Our inquiry does not end here, however, as, in furtherance of its broad remedial purposes, the Act clearly looks to a continuing series of losses with each failure of a victim to receive his or her normal financial remuneration for work the victim could have performed had the accident not rendered the victim unable to work. This is evident by review of the provision of § 106(a)(1): “No-fault benefits *541are payable monthly as loss accrues. Loss accrues not when injury occurs, but as ... work loss ... is sustained.” 40 P.S. § 1009.106(a)(1). Thus, it is clear that work loss is sustained each time a victim suffers economic detriment, or, as in the case at bar, misses a paycheck he would ordinarily have earned, but for the injuries sustained in the accident. Section 202(b) of the Act provides, in pertinent part, “Work loss, as defined in section 103 shall be provided ... (2) up to a total amount of fifteen thousand dollars ($15,000).” 40 P.S. § 1009.202(b)(2). Thus, the period of limitations provided in § 106(c)(1) must be construed to mean that, where as here no-fault benefits have not been paid for loss arising otherwise than from death, and the work loss was known to have been caused by the accident, an action to recover work loss benefits under the Act may be commenced (a) within two years from any time the victim suffers work loss as a result of the accident, Cf., Murphy v. Prudential Property & Casualty Insurance Co., 503 Pa. 528, 469 A.2d 1378 (1983) (action to recover cost of medical services only barred by statute of limitations insofar as it sought recovery of medical services rendered more than two years before action commenced); (b) within two years after the victim’s accrued work loss equals the maximum amount recoverable under the Act for work loss, $15,000, 40 P.S. § 1009.-202(b)(2) and (c) not later than four years after the accident.

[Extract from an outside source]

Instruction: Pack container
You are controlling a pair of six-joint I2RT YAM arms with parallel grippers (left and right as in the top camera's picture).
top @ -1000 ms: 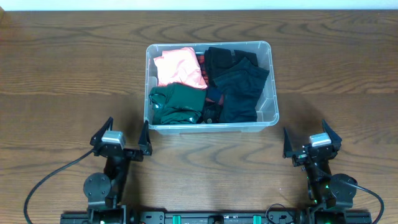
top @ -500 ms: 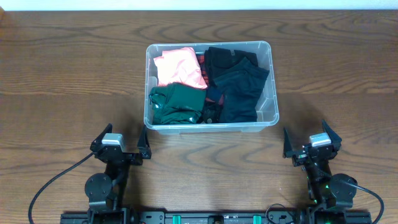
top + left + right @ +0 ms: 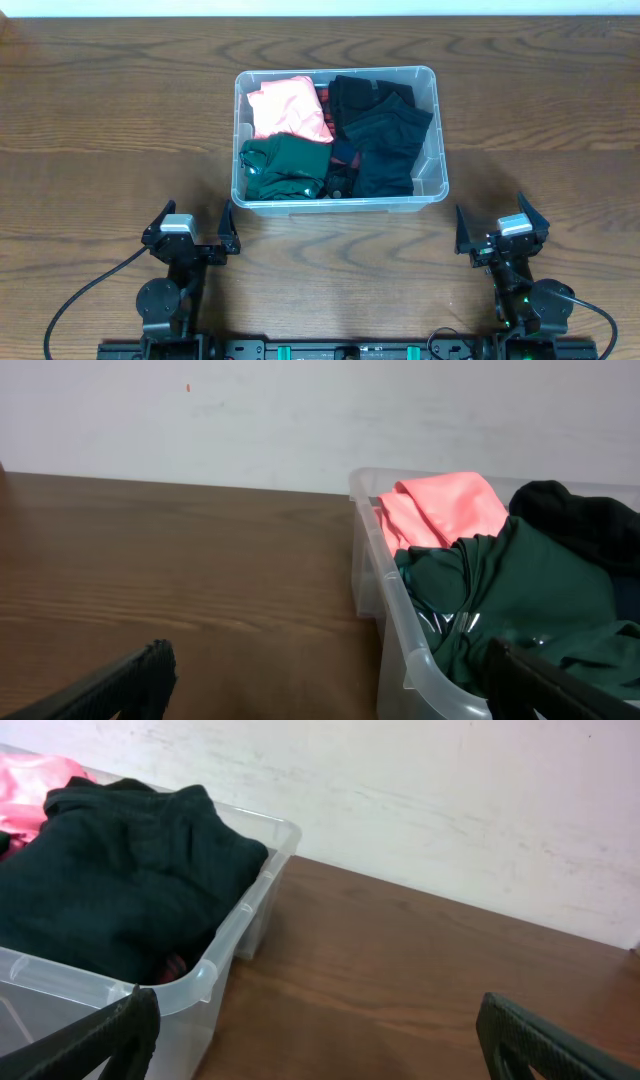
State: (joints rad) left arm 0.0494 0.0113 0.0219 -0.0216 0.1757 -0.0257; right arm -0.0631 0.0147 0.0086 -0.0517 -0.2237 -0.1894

As there are not sufficient facts of record to enable us to determine when Mr. Kamperis would have received his next paycheck, or when Mr. Kamperis would have suffered total work loss equal to $15,000, the maximum amount recoverable under the statute, we are unable to conclude whether the instant action was timely. Therefore, the order of the Superior Court is reversed and the case is remanded to the trial court for further proceedings consistent with this opinion.
Reversed and remanded.
HUTCHINSON, J., files a concurring and dissenting opinion. LARSEN, J., files a dissenting opinion.